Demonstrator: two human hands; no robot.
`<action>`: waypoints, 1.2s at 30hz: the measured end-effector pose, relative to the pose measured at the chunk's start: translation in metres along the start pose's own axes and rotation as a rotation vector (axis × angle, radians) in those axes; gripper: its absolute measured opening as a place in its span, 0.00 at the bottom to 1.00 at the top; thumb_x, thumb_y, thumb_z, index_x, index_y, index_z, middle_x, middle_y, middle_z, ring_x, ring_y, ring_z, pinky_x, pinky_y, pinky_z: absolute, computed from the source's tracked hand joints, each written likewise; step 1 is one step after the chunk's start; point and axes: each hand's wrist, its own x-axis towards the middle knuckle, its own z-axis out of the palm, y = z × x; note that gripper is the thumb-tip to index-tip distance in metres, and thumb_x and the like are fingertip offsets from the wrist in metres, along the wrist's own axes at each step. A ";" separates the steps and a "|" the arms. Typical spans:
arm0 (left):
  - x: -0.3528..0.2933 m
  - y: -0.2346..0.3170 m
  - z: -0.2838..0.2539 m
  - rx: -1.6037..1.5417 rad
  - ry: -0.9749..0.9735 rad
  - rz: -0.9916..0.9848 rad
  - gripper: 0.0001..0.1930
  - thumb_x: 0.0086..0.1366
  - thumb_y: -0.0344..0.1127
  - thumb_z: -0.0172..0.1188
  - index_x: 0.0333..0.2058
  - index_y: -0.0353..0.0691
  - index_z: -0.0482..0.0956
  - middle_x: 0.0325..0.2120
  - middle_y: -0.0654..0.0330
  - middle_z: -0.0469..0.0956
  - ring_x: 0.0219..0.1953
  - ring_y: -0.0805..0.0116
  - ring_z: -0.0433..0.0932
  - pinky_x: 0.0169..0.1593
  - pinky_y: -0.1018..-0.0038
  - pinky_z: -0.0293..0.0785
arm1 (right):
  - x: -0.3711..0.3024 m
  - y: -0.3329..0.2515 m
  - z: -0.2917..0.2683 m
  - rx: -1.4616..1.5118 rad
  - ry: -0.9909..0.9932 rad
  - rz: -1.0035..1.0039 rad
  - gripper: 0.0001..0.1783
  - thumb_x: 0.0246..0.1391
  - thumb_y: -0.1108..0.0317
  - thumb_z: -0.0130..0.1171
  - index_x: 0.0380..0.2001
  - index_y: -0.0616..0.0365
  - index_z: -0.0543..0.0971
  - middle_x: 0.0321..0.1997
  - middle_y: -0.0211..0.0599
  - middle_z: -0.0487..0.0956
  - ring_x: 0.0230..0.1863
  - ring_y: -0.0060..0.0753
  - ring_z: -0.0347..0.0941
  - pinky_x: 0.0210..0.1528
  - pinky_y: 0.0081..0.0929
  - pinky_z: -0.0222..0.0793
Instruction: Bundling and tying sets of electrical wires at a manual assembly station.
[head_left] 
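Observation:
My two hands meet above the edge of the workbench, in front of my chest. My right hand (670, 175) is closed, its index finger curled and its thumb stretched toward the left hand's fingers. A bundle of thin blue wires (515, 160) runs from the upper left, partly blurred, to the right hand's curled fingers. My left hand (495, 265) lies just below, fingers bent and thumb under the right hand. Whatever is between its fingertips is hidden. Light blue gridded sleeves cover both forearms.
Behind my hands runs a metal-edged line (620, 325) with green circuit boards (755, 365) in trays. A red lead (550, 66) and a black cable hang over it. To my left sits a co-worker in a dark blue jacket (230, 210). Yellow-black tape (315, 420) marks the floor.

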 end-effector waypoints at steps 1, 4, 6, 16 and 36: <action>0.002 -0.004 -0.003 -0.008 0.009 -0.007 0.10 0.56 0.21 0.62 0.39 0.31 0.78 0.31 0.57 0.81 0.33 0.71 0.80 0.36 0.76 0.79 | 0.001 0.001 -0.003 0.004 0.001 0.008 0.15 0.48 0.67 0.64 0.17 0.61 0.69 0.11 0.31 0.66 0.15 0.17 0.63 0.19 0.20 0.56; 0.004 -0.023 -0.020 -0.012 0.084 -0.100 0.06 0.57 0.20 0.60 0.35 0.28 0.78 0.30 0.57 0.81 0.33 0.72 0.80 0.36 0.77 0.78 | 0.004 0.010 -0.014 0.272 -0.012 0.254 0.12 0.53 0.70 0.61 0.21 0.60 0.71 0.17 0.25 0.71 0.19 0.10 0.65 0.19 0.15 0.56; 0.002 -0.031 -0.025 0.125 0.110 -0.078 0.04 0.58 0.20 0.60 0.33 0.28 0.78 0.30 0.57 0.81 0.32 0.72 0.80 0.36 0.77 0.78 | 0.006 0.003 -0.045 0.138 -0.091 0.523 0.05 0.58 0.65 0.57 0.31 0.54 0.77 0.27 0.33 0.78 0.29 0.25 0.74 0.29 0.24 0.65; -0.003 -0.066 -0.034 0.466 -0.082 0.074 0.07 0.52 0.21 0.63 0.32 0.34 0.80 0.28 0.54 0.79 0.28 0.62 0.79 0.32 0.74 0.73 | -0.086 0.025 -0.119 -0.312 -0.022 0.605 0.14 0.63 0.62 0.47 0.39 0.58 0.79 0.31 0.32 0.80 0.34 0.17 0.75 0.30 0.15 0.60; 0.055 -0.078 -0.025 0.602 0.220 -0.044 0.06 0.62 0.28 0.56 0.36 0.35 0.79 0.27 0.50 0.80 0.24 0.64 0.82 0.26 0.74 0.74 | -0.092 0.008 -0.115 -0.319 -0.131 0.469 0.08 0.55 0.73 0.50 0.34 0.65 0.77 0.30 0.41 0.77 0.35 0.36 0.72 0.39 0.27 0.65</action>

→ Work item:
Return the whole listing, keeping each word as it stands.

→ Result for this exercise:
Demonstrator: two human hands; no robot.
`<action>`: waypoints, 1.2s at 30hz: the measured end-effector pose, relative to the pose measured at the chunk's start: translation in metres along the start pose's own axes and rotation as a rotation vector (axis × angle, radians) in those axes; gripper: its absolute measured opening as a place in its span, 0.00 at the bottom to 1.00 at the top; thumb_x, thumb_y, thumb_z, index_x, index_y, index_z, middle_x, middle_y, middle_z, ring_x, ring_y, ring_z, pinky_x, pinky_y, pinky_z: absolute, computed from the source's tracked hand joints, each written likewise; step 1 is one step after the chunk's start; point and axes: each hand's wrist, its own x-axis towards the middle knuckle, its own z-axis out of the palm, y = z × x; note that gripper is the thumb-tip to index-tip distance in metres, and thumb_x and the like are fingertip offsets from the wrist in metres, along the wrist's own axes at each step. A ";" separates the steps and a "|" the arms. Typical spans:
arm0 (left):
  - x: -0.3528..0.2933 m
  - y: -0.2346..0.3170 m
  - z: -0.2838..0.2539 m
  - rx: -1.6037..1.5417 rad
  - ry: -0.9749..0.9735 rad
  - rz: -0.9916..0.9848 rad
  - gripper: 0.0001..0.1930
  - thumb_x: 0.0086..0.1366
  - thumb_y: -0.0344..0.1127
  - thumb_z: -0.0172..0.1188
  - index_x: 0.0333..0.2058
  - index_y: -0.0353..0.0691
  - index_z: -0.0482..0.0956
  - middle_x: 0.0325..0.2120
  - middle_y: -0.0654..0.0330
  - middle_z: -0.0469..0.0956
  - ring_x: 0.0219..0.1953
  - ring_y: -0.0805..0.0116
  - ring_z: -0.0433..0.0932
  - pinky_x: 0.0169..0.1593
  - pinky_y: -0.1018..-0.0038
  - pinky_z: -0.0293..0.0785
arm1 (right):
  - x: -0.3711..0.3024 m
  - y: -0.3329..0.2515 m
  - z: -0.2917..0.2683 m
  - rx: -1.4616..1.5118 rad
  - ry: -0.9909..0.9932 rad
  - rz: -1.0035..1.0039 rad
  - gripper: 0.0001..0.1783
  - thumb_x: 0.0246..0.1391
  - thumb_y: -0.1108..0.0317
  - thumb_z: -0.0130..0.1171
  - index_x: 0.0380..0.2001
  - index_y: -0.0616..0.0365
  - index_z: -0.0543..0.0971
  - middle_x: 0.0321..0.1997
  - middle_y: -0.0211..0.0599
  - middle_z: -0.0487..0.0956
  - ring_x: 0.0230..0.1863
  - ring_y: -0.0060..0.0753
  - ring_z: -0.0347..0.0941
  - pinky_x: 0.0210..0.1528
  - pinky_y: 0.0081..0.0929
  - pinky_z: -0.0222..0.0793
Instruction: Bundling and tying sets of electrical wires at a manual assembly station.
[head_left] 
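Observation:
My two hands meet above the edge of the workbench, in front of my chest. My right hand (670, 175) is closed, its index finger curled and its thumb stretched toward the left hand's fingers. A bundle of thin blue wires (515, 160) runs from the upper left, partly blurred, to the right hand's curled fingers. My left hand (495, 265) lies just below, fingers bent and thumb under the right hand. Whatever is between its fingertips is hidden. Light blue gridded sleeves cover both forearms.
Behind my hands runs a metal-edged line (620, 325) with green circuit boards (755, 365) in trays. A red lead (550, 66) and a black cable hang over it. To my left sits a co-worker in a dark blue jacket (230, 210). Yellow-black tape (315, 420) marks the floor.
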
 end-effector waypoints at steps 1, 4, 6, 16 and 36: <action>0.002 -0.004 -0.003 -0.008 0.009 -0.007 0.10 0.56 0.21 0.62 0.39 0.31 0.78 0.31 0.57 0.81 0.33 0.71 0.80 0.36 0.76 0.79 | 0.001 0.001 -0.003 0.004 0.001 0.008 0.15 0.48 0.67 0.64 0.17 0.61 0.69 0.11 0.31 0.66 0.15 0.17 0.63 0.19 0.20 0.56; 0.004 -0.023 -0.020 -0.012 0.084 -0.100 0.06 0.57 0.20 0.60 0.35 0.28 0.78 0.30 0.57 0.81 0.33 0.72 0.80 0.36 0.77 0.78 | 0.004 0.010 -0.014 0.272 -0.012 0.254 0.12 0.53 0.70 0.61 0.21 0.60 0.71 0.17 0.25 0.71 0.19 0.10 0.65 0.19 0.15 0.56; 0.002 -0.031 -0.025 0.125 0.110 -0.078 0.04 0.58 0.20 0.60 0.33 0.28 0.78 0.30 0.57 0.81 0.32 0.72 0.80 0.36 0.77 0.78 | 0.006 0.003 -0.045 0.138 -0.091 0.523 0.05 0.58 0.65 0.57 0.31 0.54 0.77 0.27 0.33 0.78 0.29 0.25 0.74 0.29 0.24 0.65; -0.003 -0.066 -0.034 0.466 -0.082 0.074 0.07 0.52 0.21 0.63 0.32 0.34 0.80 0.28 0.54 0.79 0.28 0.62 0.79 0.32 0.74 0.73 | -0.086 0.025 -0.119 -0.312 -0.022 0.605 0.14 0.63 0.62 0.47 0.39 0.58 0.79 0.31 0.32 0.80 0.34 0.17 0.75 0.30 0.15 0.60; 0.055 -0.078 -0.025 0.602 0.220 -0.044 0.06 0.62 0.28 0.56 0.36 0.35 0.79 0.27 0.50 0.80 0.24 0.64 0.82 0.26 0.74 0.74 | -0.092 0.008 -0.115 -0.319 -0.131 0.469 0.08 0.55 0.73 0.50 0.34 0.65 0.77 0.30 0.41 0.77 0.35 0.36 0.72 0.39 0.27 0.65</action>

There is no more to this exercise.